> **TASK PROMPT**
The material is to be repeated exactly, from first line to last.

> **GIVEN DATA**
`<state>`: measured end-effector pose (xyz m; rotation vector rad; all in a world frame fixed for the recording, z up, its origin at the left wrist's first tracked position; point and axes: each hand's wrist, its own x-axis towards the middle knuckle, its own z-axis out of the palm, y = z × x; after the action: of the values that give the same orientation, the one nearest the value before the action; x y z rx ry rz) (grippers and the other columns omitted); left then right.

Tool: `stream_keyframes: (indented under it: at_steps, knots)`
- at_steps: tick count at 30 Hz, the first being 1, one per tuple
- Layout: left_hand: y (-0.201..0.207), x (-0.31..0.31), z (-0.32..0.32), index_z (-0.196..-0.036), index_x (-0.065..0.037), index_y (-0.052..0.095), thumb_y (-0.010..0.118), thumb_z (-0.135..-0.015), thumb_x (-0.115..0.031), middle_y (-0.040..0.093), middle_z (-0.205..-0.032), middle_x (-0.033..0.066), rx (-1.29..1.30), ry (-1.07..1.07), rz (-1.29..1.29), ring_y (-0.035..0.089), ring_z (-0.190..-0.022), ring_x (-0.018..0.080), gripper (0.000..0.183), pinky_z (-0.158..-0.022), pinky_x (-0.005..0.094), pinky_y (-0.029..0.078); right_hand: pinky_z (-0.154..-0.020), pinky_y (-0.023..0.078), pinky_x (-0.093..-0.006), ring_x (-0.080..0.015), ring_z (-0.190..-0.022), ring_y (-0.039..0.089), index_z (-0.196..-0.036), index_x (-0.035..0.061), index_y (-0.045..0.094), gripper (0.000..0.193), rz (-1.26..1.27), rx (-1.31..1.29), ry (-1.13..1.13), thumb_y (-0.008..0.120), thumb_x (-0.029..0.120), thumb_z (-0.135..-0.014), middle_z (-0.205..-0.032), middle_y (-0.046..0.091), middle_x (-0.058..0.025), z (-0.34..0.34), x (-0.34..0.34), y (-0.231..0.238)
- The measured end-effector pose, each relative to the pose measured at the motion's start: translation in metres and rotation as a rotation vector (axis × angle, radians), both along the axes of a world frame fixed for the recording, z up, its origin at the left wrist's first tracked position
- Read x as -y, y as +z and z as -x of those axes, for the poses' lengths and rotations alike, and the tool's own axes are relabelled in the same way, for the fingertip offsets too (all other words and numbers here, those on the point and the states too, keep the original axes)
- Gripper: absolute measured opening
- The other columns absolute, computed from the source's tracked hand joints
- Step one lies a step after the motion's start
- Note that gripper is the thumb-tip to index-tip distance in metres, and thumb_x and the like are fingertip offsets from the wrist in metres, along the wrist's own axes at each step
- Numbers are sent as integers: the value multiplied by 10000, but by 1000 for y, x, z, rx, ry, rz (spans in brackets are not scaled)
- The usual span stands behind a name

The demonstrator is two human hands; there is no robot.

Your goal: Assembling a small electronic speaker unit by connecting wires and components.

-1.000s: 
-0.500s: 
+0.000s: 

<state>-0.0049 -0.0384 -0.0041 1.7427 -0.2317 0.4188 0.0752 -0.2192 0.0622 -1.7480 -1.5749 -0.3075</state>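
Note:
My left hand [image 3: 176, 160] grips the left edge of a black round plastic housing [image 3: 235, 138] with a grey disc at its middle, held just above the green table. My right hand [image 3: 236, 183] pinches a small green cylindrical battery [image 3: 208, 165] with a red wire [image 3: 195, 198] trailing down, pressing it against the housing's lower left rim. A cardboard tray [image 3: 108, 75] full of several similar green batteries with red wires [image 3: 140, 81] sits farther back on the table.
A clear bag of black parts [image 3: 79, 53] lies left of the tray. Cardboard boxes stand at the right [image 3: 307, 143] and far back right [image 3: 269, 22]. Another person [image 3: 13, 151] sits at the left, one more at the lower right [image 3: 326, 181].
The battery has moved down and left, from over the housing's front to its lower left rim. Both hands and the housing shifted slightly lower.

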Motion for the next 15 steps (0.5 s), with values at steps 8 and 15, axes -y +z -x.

> **RESPONSE TO THE TASK**
`<state>`: measured end-effector pose (xyz m; rotation vector rad; all in a world frame fixed for the recording, z up, its origin at the left wrist's first tracked position; point and axes: each hand's wrist, its own x-axis towards the middle knuckle, its own z-axis out of the palm, y = z × x; after the action: of the values that give the same orientation, the one nearest the value before the action; x y z rx ry rz) (grippers and the other columns omitted); left then right.

Tool: `stream_keyframes: (indented under it: at_steps, knots)`
- at_steps: tick count at 30 Hz, the first being 1, one per tuple
- Layout: left_hand: y (-0.201..0.207), x (-0.31..0.31), z (-0.32..0.32), index_z (-0.196..-0.036), index_x (-0.065..0.037), index_y (-0.052..0.095), thumb_y (-0.010..0.118), thumb_z (-0.135..-0.015), thumb_x (-0.115..0.031), middle_y (-0.040..0.093), middle_z (-0.205..-0.032), middle_x (-0.033..0.066), rx (-1.29..1.30), ry (-1.07..1.07), rz (-1.29..1.29), ring_y (-0.035..0.089), ring_z (-0.190..-0.022), ring_x (-0.018..0.080), gripper (0.000..0.183), pinky_z (-0.158..-0.022), pinky_x (-0.005..0.094), pinky_y (-0.029..0.078); right_hand: pinky_z (-0.154..-0.020), pinky_y (-0.023..0.078), pinky_x (-0.093..-0.006), ring_x (-0.080..0.015), ring_z (-0.190..-0.022), ring_y (-0.039..0.089), index_z (-0.196..-0.036), index_x (-0.035..0.061), index_y (-0.045..0.094), gripper (0.000..0.193), rz (-1.26..1.27), rx (-1.31..1.29), ry (-1.13..1.13), thumb_y (-0.008..0.120), thumb_x (-0.029..0.120), thumb_z (-0.135..-0.014), middle_z (-0.205..-0.032), middle_y (-0.046..0.091), middle_x (-0.058..0.025), z (-0.34..0.34), x (-0.34..0.34), y (-0.231..0.238)
- The measured end-effector pose, each relative to the pose measured at the motion's start: translation in metres and rotation as a rotation vector (axis × angle, radians), both along the axes of a world frame fixed for the recording, z up, its origin at the left wrist's first tracked position
- Read x as -y, y as +z and z as -x of those axes, for the poses' lengths and rotations alike, and the tool's own axes are relabelled in the same way, for the fingertip offsets too (all other words and numbers here, those on the point and the states too, keep the original axes)
- Gripper: absolute measured opening
- The other columns absolute, computed from the source's tracked hand joints
- Step one lies a step after the motion's start
- Note that gripper is the thumb-tip to index-tip distance in metres, and thumb_x and the like are fingertip offsets from the wrist in metres, along the wrist's own axes at each step
- Numbers are sent as integers: the value multiplied by 10000, but by 1000 for y, x, z, rx, ry, rz (spans in brackets are not scaled)
- The usual span stands behind a name

The demonstrator is two human hands; there is no robot.

Your goal: Assembling a small electronic speaker unit by connecting wires and components.

-1.000s: 
-0.500s: 
+0.000s: 

<state>-0.0049 -0.0384 -0.0041 1.7427 -0.2317 0.4188 0.0752 -0.2192 0.0622 -1.7480 -1.5749 -0.3075</state>
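Note:
My left hand [image 3: 176, 160] grips the left edge of a black round plastic housing [image 3: 235, 138] with a grey disc at its middle, held just above the green table. My right hand [image 3: 236, 183] pinches a small green cylindrical battery [image 3: 208, 165] with a red wire [image 3: 195, 198] trailing down, pressing it against the housing's lower left rim. A cardboard tray [image 3: 108, 75] full of several similar green batteries with red wires [image 3: 140, 81] sits farther back on the table.
A clear bag of black parts [image 3: 79, 53] lies left of the tray. Cardboard boxes stand at the right [image 3: 307, 143] and far back right [image 3: 269, 22]. Another person [image 3: 13, 151] sits at the left, one more at the lower right [image 3: 326, 181].
The battery has moved down and left, from over the housing's front to its lower left rim. Both hands and the housing shifted slightly lower.
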
Motion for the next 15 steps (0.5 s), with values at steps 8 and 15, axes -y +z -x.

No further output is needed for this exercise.